> [PROBLEM REQUIREMENTS] Print the full listing below exactly, keeping every character as it stands.
--- DATA ---
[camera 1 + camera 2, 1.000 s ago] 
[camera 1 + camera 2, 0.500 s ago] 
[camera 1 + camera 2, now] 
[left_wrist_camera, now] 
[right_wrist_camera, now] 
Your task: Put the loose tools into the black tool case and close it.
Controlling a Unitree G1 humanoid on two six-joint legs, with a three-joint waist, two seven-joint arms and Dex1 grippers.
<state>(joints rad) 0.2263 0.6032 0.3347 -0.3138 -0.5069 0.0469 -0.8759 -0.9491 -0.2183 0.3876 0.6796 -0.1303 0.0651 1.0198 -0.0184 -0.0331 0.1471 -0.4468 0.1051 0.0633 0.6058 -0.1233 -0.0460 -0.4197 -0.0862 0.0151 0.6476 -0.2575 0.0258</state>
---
> [FINAL ANSWER]
[camera 1 + camera 2, 1.000 s ago] 
[camera 1 + camera 2, 0.500 s ago] 
[camera 1 + camera 2, now] 
[left_wrist_camera, now] 
[right_wrist_camera, now] 
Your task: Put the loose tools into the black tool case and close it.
Controlling a Unitree G1 humanoid on two six-joint legs, with a three-joint waist, two seven-joint arms and Dex1 grippers.
<state>(joints rad) 0.2263 0.6032 0.3347 -0.3138 -0.5069 0.0469 -0.8759 -0.9491 -0.2183 0.3876 0.6796 -0.1303 0.0651 1.0198 -0.0184 -0.0331 0.1471 -0.4468 0.1051 0.0633 0.6058 -0.1233 -0.0460 -0.4197 -0.0862 0.0151 0.6476 -0.2575 0.0258</state>

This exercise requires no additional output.